Everything in the listing below has to be repeated exactly, except the pictures.

┌──

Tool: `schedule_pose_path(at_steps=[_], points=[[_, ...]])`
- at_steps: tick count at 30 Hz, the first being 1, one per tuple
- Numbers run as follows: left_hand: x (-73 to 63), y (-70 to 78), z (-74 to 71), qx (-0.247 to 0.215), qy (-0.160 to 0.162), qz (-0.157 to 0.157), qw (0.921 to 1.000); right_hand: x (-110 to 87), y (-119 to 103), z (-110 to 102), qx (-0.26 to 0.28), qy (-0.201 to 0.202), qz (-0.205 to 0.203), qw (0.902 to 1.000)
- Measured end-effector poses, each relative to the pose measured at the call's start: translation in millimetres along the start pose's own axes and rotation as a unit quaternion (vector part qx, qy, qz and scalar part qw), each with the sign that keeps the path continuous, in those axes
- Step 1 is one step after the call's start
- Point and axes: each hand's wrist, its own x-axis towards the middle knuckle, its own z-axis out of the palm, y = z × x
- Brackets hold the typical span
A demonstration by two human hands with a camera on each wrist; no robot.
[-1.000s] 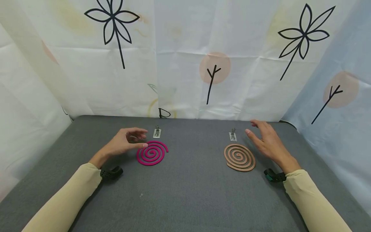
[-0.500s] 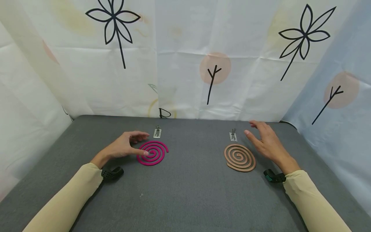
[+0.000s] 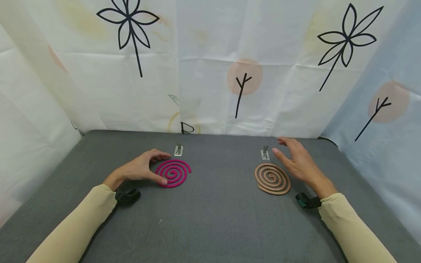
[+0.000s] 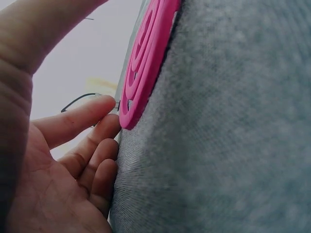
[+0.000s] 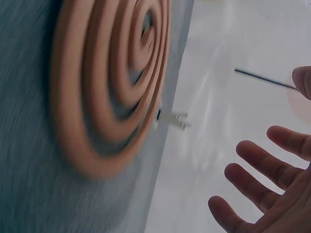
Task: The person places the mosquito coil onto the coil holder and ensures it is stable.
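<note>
A pink mosquito coil [image 3: 173,173] lies flat on the grey table, left of the middle. My left hand [image 3: 141,167] is beside it, thumb over its near left edge and fingers by its far left edge. In the left wrist view, the fingertips [image 4: 108,103] come close to the pink coil's rim [image 4: 146,73]; whether they touch cannot be told. To the right lies a tan mosquito coil [image 3: 272,179]. My right hand [image 3: 300,164] hovers just right of it, fingers spread and holding nothing. The fingers [image 5: 260,155] stay apart from the tan coil [image 5: 104,97].
A small metal coil stand [image 3: 178,149] with upright prongs sits behind the pink coil. Another metal stand [image 3: 265,153] is behind the tan one. A white printed curtain [image 3: 210,73] closes off the back and sides of the grey table [image 3: 217,219].
My left thumb has moved toward me across the pink coil to its near edge, and the hand has shifted slightly right. My right hand has drifted a little left, toward the tan coil.
</note>
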Motion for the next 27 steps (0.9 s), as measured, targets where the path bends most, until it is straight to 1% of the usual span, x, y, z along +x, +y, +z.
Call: schedule_pose_path(at_steps=[2,6,11,14,17,21,27], points=[[-0.2,0.9,-0.4,0.004,-0.004,0.001,1.0,1.6,-5,2,0.009,-0.008,-0.003,0.9999],[-1.0,2.7,-1.3,0.01,-0.012,0.003,0.9999,6.5,-17,8,0.026,-0.022,-0.023,0.9991],[-0.5,1.8,-0.4,0.016,-0.017,0.004,0.9997,13.3,-32,20,0.046,-0.046,-0.045,0.9969],[-0.8,1.8,0.5,0.013,-0.02,0.002,0.9997,18.6,-44,29,0.068,-0.062,-0.055,0.9943],[-1.3,2.3,1.0,0.009,-0.022,0.003,0.9997,24.7,-57,37,0.103,-0.078,-0.061,0.9898],[-1.7,2.1,0.9,0.008,-0.023,0.007,0.9997,32.8,-75,51,0.154,-0.097,-0.065,0.981],[-0.7,0.4,0.9,0.012,-0.023,0.007,0.9996,46.9,-97,77,0.208,-0.118,-0.072,0.9684]])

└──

• [SOLUTION TO THE EXERCISE]
Tool: `schedule_pose_path(at_steps=[_], points=[[_, ...]])`
- at_steps: tick count at 30 Hz, the first being 1, one per tuple
- Numbers run as follows: left_hand: x (-73 to 63), y (-70 to 78), z (-74 to 71), qx (-0.247 to 0.215), qy (-0.160 to 0.162), qz (-0.157 to 0.157), qw (0.921 to 1.000); right_hand: x (-110 to 87), y (-119 to 103), z (-110 to 102), qx (-0.26 to 0.28), qy (-0.201 to 0.202), qz (-0.205 to 0.203), qw (0.902 to 1.000)
- Measured end-effector poses, each relative to the pose measured at the call's start: translation in millimetres along the start pose's own axes and rotation as a unit quaternion (vector part qx, qy, qz and scalar part qw), each with the sign that keeps the path continuous, in those axes
- Step 1 is one step after the call's start
- Point and axes: each hand's wrist, its own x-axis towards the middle knuckle, its own z-axis out of the palm, y = z × x
- Brackets hold the typical span
A demonstration by two human hands with a camera on each wrist; no robot.
[-1.000s] 
[-0.500s] 
[+0.000s] 
[+0.000s] 
[+0.000s] 
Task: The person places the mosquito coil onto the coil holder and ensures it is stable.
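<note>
A pink mosquito coil [image 3: 173,173] lies flat on the grey table, left of the middle. My left hand [image 3: 141,167] is beside it, thumb over its near left edge and fingers by its far left edge. In the left wrist view, the fingertips [image 4: 108,103] come close to the pink coil's rim [image 4: 146,73]; whether they touch cannot be told. To the right lies a tan mosquito coil [image 3: 272,179]. My right hand [image 3: 300,164] hovers just right of it, fingers spread and holding nothing. The fingers [image 5: 260,155] stay apart from the tan coil [image 5: 104,97].
A small metal coil stand [image 3: 178,149] with upright prongs sits behind the pink coil. Another metal stand [image 3: 265,153] is behind the tan one. A white printed curtain [image 3: 210,73] closes off the back and sides of the grey table [image 3: 217,219].
My left thumb has moved toward me across the pink coil to its near edge, and the hand has shifted slightly right. My right hand has drifted a little left, toward the tan coil.
</note>
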Motion for the next 27 steps (0.9 s), as measured, targets where the path bends most, until it is straight to 1% of the usual span, x, y, z along +x, +y, +z.
Call: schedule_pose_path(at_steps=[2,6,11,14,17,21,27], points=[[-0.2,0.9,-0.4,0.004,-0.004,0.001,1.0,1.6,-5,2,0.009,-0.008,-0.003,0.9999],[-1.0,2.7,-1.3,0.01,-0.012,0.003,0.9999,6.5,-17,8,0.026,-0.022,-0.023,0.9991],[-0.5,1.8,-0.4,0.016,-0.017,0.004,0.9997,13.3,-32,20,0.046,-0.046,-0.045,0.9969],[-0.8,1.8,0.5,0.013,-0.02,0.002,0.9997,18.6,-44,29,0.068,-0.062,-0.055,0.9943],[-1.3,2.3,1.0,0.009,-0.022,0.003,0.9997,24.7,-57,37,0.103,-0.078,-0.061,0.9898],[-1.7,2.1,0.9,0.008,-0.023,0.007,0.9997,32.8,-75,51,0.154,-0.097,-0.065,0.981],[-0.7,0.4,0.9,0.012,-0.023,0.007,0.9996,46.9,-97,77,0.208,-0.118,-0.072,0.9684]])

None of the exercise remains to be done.